И слова, и тон, каким они были произнесены, были сдержанны и почтительны. Однако в смысле их сомнения быть не могло. Брукс шагнул вперед, на лице его было написано отчаяние. Но, прежде чем он успел открыть рот, заговорил Тэрнер. Речь его звучала изящно и дипломатично.
— Полагаю, я приглашен сюда не для декорации. — Откинувшись на спинку стула, он задумчиво уставился в подволок. — Пожалуй, пора и мне высказаться. Я безоговорочно присоединяюсь к мнению старины Брукса и поддерживаю каждое его слово.

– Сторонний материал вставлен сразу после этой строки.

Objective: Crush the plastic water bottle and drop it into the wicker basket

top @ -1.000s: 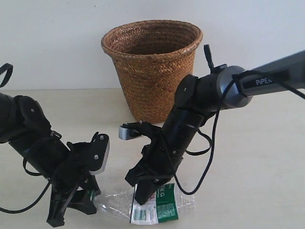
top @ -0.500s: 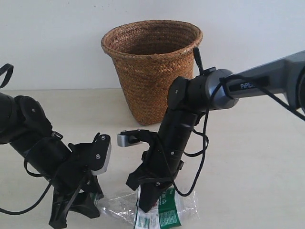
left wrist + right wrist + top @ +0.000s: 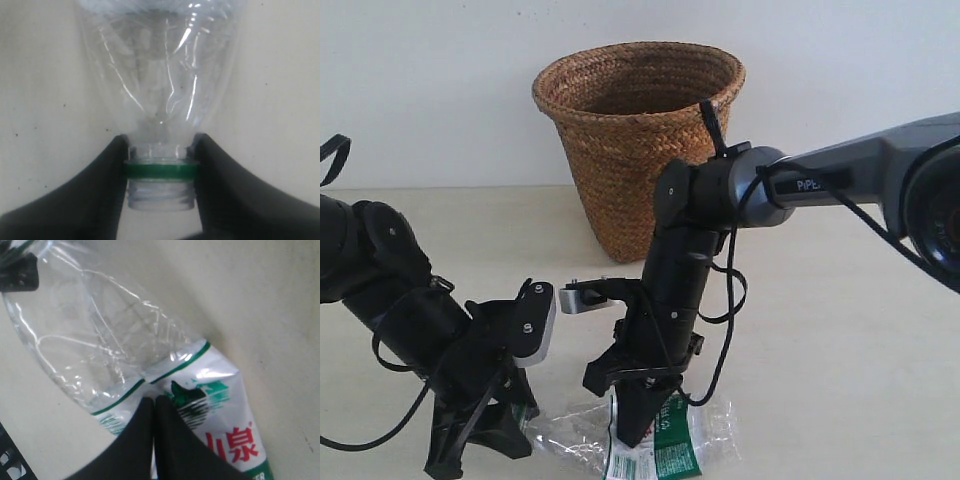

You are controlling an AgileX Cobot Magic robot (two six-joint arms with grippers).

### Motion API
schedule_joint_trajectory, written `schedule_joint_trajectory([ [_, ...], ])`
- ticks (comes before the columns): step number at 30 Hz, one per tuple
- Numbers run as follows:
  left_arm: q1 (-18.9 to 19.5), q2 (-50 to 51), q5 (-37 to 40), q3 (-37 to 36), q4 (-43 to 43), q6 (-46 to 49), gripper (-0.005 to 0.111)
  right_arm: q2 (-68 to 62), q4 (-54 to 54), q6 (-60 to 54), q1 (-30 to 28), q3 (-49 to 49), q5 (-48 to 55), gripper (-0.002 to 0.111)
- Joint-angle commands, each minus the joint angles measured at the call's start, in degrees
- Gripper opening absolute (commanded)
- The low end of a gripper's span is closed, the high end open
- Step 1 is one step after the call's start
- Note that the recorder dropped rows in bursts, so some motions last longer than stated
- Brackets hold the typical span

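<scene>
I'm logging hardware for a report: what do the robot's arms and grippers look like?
The left gripper and right gripper are matte black and tapered. The left arm is black; the right arm has a grey link lettered PiPER. Black cables loop loosely.

White lettering on the right arm (image 3: 825,182) reads "PiPER". The plastic water bottle (image 3: 95,345) carries a label (image 3: 215,400) showing a red "泉"; the other characters are unreadable.
</scene>
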State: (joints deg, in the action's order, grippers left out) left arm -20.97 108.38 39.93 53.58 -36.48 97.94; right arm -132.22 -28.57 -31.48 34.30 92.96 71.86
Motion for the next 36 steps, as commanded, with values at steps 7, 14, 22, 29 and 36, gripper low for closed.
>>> schedule_joint_trajectory([
  [7, 0.2, -0.1, -0.3, -0.3, 1.4, -1.0, 0.004, 6.1, 10.9, -3.0, -0.6, -1.4, -1.9, 0.000],
  [14, 0.2, -0.1, -0.3, -0.3, 1.4, -1.1, 0.004, 14.6, 9.2, -4.4, -0.6, -1.7, -1.9, 0.000],
  [22, 0.2, -0.1, -0.3, -0.3, 1.4, -1.1, 0.004, 15.5, 8.1, -6.3, -0.6, -7.7, -2.3, 0.000],
  [29, 0.2, -0.1, -0.3, -0.3, 1.4, -1.1, 0.004, 14.0, 8.5, -8.9, -0.6, -13.2, -8.5, 0.000],
  [36, 0.2, -0.1, -0.3, -0.3, 1.4, -1.1, 0.004, 7.9, 11.0, -9.1, -0.6, -13.6, -9.9, 0.000],
])
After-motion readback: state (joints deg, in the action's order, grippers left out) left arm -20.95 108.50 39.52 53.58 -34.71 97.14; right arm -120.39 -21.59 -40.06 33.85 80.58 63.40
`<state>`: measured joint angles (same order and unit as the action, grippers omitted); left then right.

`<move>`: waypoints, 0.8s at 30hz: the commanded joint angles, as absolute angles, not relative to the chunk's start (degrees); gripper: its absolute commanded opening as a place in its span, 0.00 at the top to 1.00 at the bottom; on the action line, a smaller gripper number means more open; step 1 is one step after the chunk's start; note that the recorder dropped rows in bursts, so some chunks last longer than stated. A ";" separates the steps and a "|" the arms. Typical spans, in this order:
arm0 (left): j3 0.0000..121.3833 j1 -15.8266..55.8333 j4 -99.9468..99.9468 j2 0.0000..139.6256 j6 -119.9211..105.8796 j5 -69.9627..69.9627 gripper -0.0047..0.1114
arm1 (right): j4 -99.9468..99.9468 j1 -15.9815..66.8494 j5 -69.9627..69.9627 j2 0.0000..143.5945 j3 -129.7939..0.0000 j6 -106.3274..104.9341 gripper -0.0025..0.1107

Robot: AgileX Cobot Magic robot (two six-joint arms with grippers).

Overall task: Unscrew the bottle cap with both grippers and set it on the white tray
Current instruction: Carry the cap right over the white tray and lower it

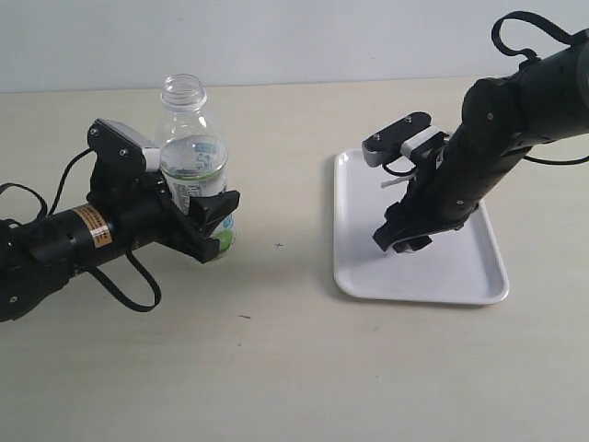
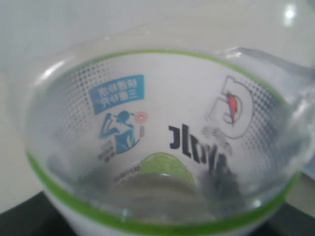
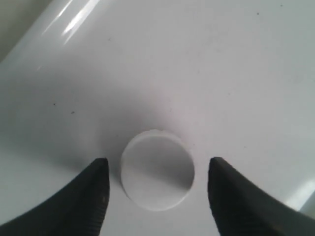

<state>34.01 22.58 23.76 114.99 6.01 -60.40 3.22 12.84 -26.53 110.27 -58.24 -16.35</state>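
White plastic on white plastic: the bottle cap (image 3: 156, 169) sits flat on the white tray (image 1: 460, 276), between the fingers of the right gripper (image 1: 402, 241), whose jaws stand apart with a gap on each side of it (so nothing is held there). The bottle (image 1: 191, 138) is upright on the desk (image 1: 304, 368), well apart from the tray, its neck bare and its labelled body clamped in the left gripper (image 1: 198, 221). Unscrewing and placing look done; only drawing the arms away seems left. Count: one cap, one bottle, one tray, two grippers.
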 commanded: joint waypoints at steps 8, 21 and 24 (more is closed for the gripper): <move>34.03 22.77 23.39 115.39 9.74 -62.04 0.96 | 4.77 12.69 -22.29 109.44 -57.99 -14.92 0.36; 34.18 22.77 24.88 116.70 9.01 -63.32 0.77 | 4.18 12.69 -22.28 108.94 -57.99 -15.08 0.36; 34.18 22.77 24.88 116.70 9.01 -64.44 0.56 | 4.19 12.69 -22.50 108.20 -57.99 -15.08 0.36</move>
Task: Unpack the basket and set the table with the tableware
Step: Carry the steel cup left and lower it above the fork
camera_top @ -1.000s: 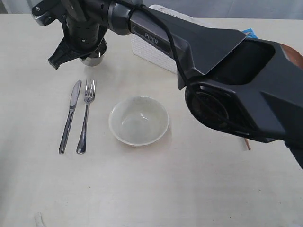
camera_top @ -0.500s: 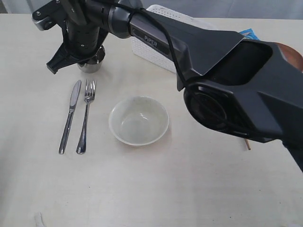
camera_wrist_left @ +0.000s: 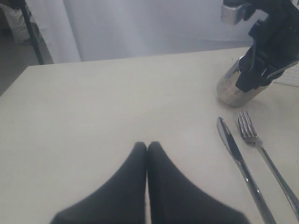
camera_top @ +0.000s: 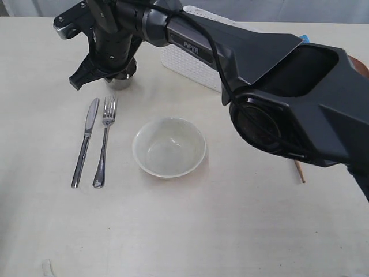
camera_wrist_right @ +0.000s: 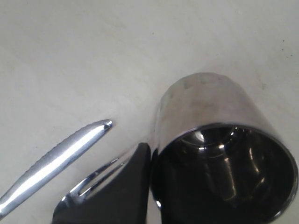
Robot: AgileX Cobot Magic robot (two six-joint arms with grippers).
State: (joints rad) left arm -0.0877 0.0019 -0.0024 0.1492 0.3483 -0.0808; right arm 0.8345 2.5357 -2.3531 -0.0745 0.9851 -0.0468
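Entry: mug [camera_top: 123, 79], seemingly being set down past the fork [camera_top: 104, 144]; right gripper [camera_top: 106, 70] pinched its rim. Next called for release and a straight lift. Left gripper [camera_wrist_left: 147, 149] was closed and empty.

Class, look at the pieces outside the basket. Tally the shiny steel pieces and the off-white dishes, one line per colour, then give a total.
Steel: 3 (knife, fork, mug)
Off-white: 1 (bowl)
Total: 4

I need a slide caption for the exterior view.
Right gripper grips the steel mug near the knife and fork; bowl beside them, basket behind.
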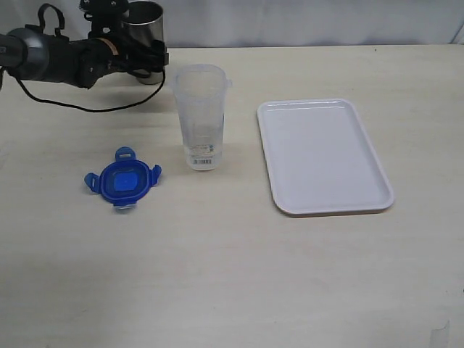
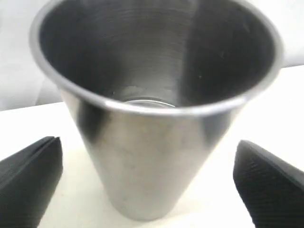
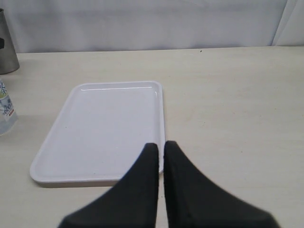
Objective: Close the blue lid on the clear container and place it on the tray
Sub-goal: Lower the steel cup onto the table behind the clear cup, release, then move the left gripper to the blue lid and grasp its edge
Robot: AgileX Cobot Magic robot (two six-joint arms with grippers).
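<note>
Nothing is done yet: the round blue plastic lid [image 1: 123, 181] is left off the tall clear plastic container [image 1: 200, 116], the flat white tray [image 1: 326, 156] is unused, the left gripper [image 2: 149, 183] is spread apart, and the right gripper [image 3: 161, 148] is closed on nothing.

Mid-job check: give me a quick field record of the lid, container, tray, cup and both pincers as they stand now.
blue lid: flat on the table, off the container, to its left
clear container: upright, top open, between lid and tray
tray: bare, right of the container
steel cup: upright, back left
left pincer: open, one finger on each side of the steel cup
right pincer: shut, holding nothing, at the tray's edge
</note>
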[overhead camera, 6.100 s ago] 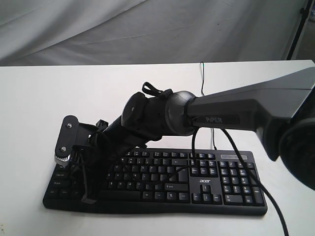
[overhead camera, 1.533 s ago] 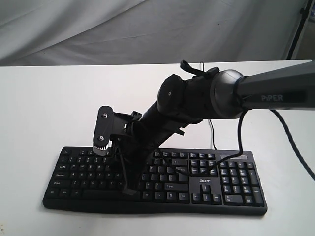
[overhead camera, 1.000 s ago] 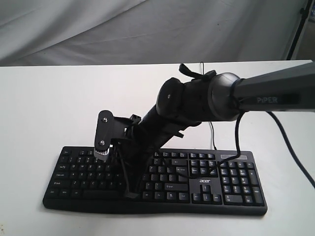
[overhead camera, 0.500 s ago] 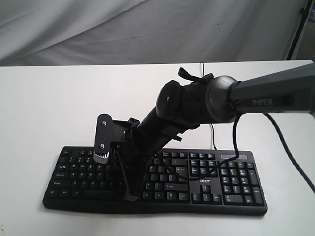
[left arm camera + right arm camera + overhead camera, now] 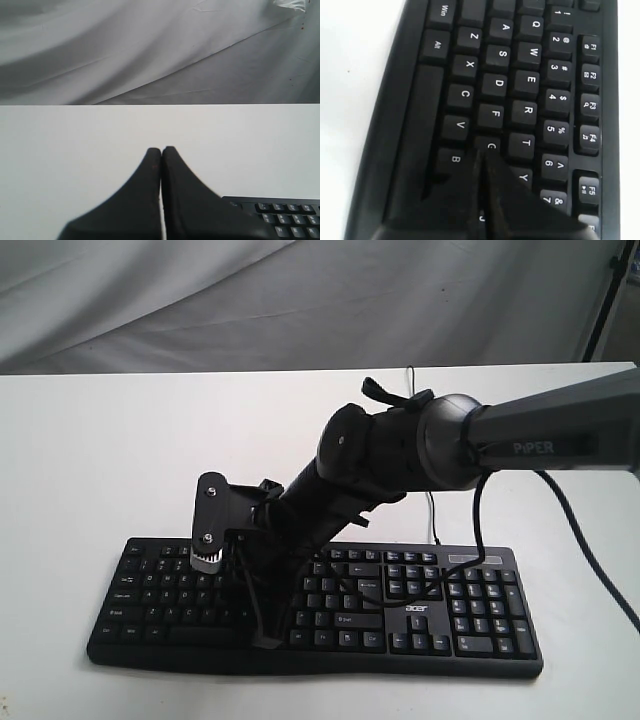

У Старра побелели губы, он стоял точно вкопанный.
— А что скажете вы, адмирал? — посмотрел он на Тиндалла.
Тиндалл вопросительно взглянул на Старра. На лице его не осталось и следа былого напряжения и озабоченности. Сейчас он как никогда был похож на старого доброго фермера Джайлса. Криво усмехнувшись, Тиндалл понял, что в эту минуту решается его судьба, и даже удивился тому, насколько он равнодушен к собственной карьере.